### [ASSIGNED TASK]
For the data below, transcribe the part that opens with the line containing "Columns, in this" and closes with the line containing "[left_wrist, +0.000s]", exactly and with no pictures.

^^^^

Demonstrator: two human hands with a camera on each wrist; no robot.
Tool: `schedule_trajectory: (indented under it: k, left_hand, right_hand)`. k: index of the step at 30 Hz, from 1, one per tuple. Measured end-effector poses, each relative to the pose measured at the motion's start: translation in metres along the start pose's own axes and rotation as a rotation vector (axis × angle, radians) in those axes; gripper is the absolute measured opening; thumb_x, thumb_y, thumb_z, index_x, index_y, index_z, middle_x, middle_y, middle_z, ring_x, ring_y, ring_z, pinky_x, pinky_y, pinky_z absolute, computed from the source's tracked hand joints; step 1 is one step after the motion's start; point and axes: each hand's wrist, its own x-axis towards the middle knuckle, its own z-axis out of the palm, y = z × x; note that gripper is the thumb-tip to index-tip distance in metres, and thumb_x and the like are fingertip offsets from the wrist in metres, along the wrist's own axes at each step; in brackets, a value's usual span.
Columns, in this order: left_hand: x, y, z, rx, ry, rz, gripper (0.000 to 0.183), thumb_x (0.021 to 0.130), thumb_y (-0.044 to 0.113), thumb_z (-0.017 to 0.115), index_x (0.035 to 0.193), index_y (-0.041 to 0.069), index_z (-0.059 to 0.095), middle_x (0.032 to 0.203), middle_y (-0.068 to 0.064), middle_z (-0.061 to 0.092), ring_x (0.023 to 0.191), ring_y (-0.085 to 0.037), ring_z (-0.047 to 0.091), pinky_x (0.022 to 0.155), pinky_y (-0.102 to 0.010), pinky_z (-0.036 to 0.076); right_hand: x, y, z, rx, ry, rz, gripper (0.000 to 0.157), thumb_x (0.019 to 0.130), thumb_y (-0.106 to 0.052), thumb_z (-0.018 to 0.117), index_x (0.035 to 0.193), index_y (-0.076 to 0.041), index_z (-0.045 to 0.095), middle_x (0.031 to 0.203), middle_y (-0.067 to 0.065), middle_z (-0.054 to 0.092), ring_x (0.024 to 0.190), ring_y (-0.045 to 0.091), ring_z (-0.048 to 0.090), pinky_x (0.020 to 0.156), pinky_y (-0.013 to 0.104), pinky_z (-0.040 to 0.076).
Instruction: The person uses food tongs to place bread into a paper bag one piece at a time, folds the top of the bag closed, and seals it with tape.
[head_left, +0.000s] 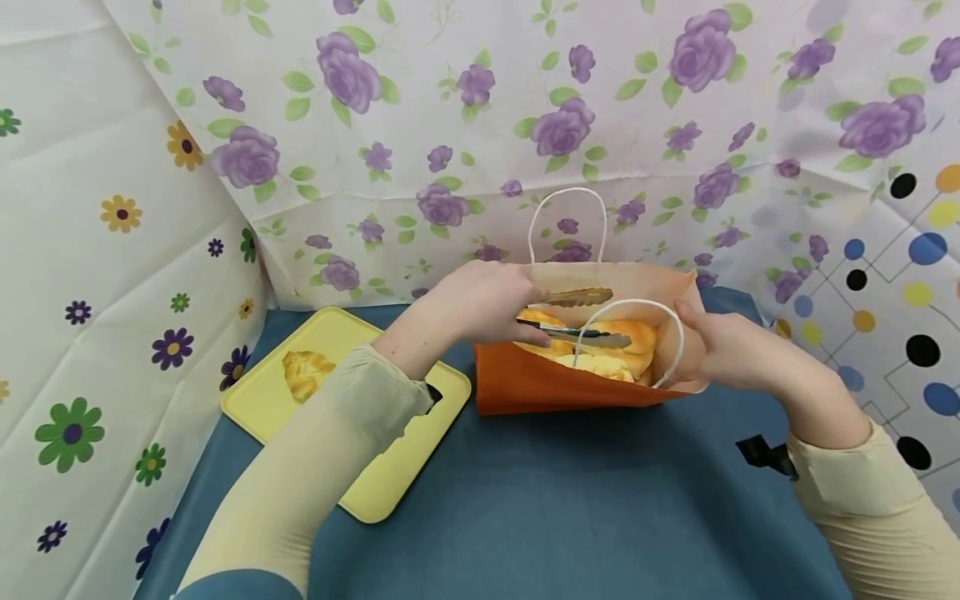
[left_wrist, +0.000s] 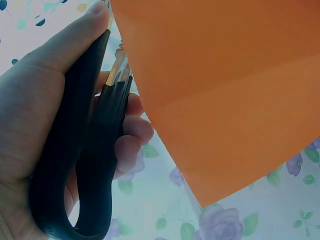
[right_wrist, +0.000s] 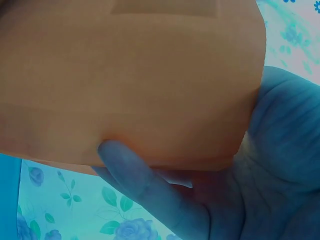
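Note:
My left hand (head_left: 480, 304) holds a pair of tongs (left_wrist: 95, 135) by the black handles, thumb on one arm and curled fingers on the other. The metal tips stand apart inside the mouth of an orange paper bag (head_left: 555, 392). Several golden bread pieces (head_left: 637, 337) lie in the bag, just under the tips. At the bag's right side, my right hand (head_left: 738, 350) grips the paper edge. Its wrist view shows a digit pressed against the paper (right_wrist: 150, 90). White handle loops (head_left: 604, 217) rise from the bag's front and back edges.
To the left lies a yellow tray (head_left: 401, 467) with a golden pastry (head_left: 306, 373) on it, partly covered by my left sleeve. A blue cloth (head_left: 570, 508) covers the table. Flower-patterned sheets (head_left: 465, 133) hang behind, close to the bag.

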Motion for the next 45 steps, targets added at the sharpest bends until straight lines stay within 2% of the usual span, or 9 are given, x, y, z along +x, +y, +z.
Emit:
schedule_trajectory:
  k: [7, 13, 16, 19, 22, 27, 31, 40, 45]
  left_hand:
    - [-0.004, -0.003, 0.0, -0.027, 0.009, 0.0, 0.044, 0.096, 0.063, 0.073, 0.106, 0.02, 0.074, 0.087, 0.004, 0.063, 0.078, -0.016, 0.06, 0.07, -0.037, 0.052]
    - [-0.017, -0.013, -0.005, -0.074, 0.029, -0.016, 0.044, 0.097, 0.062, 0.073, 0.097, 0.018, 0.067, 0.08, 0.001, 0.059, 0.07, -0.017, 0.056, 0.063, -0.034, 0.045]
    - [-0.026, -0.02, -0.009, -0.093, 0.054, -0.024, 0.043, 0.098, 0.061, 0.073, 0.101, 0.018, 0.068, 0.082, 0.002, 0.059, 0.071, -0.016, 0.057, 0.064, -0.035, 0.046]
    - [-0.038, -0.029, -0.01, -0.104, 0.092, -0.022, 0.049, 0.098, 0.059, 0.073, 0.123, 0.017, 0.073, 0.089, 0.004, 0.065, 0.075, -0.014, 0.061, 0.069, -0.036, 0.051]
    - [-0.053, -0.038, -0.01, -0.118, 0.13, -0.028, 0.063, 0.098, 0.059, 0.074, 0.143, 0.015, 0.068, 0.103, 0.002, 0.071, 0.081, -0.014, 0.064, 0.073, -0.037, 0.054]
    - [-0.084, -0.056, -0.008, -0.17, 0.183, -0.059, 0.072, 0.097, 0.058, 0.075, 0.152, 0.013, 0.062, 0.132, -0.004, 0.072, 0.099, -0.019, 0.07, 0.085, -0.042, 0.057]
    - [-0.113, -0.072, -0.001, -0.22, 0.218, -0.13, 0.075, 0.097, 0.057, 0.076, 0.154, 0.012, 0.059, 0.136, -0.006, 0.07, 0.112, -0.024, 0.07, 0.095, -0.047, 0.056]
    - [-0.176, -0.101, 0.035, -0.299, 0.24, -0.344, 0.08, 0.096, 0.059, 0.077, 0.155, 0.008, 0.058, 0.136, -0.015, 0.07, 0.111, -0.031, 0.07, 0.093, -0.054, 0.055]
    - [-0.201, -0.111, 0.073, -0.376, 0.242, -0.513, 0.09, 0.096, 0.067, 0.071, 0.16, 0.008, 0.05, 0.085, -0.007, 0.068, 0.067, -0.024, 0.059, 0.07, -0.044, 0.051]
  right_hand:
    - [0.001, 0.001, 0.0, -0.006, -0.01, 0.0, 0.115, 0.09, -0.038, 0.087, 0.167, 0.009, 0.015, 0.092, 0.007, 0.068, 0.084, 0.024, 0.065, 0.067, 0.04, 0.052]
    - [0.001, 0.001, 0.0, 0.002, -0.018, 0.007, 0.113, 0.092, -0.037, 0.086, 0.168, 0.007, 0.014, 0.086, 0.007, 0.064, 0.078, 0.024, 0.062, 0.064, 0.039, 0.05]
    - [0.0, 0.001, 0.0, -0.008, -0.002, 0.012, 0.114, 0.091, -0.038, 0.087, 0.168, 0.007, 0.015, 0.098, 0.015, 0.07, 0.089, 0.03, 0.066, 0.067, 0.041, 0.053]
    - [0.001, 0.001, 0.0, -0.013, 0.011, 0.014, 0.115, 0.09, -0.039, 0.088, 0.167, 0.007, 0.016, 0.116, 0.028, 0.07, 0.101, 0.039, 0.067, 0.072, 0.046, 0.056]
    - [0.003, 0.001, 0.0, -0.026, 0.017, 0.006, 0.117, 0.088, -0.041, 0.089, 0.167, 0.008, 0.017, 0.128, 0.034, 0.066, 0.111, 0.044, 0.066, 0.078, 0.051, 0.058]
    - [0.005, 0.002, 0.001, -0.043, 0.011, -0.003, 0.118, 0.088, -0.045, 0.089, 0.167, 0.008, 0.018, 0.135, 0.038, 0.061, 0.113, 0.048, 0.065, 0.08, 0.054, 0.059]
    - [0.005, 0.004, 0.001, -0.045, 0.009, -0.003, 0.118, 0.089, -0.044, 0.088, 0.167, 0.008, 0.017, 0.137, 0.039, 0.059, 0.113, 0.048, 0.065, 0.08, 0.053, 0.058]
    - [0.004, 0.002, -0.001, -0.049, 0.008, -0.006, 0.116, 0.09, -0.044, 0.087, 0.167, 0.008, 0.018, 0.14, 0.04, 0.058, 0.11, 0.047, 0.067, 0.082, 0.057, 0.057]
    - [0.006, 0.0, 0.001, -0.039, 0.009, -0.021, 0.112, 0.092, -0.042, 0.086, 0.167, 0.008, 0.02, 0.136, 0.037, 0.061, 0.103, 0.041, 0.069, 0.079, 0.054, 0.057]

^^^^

### [OUTPUT BELOW]
Columns, in this order: left_hand: x, y, z, rx, ry, rz, gripper (0.000 to 0.183), thumb_x (0.021 to 0.130), thumb_y (-0.044 to 0.113), thumb_z (-0.017 to 0.115), index_x (0.035 to 0.193), index_y (-0.041 to 0.069), index_z (-0.059 to 0.095), middle_x (0.032 to 0.203), middle_y (-0.068 to 0.064), middle_z (-0.061 to 0.092), ring_x (0.023 to 0.191), ring_y (-0.085 to 0.037), ring_z (-0.047 to 0.091), pinky_x (0.022 to 0.155), pinky_y (-0.102 to 0.010), pinky_z (-0.036 to 0.076); right_hand: x, y, z, rx, ry, rz, gripper (0.000 to 0.157), thumb_x (0.019 to 0.130), thumb_y (-0.106 to 0.052), thumb_z (-0.018 to 0.117), index_x (0.035 to 0.193), index_y (-0.076 to 0.041), index_z (-0.045 to 0.095), middle_x (0.031 to 0.203), middle_y (-0.067 to 0.065), middle_z (-0.054 to 0.092), ring_x (0.024 to 0.190), ring_y (-0.045 to 0.091), ring_z (-0.048 to 0.090), pinky_x (0.020 to 0.156), pinky_y (-0.013 to 0.104), pinky_z (-0.040 to 0.076).
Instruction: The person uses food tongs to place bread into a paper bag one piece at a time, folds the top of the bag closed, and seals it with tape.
[head_left, +0.000s] 
[left_wrist, +0.000s] 

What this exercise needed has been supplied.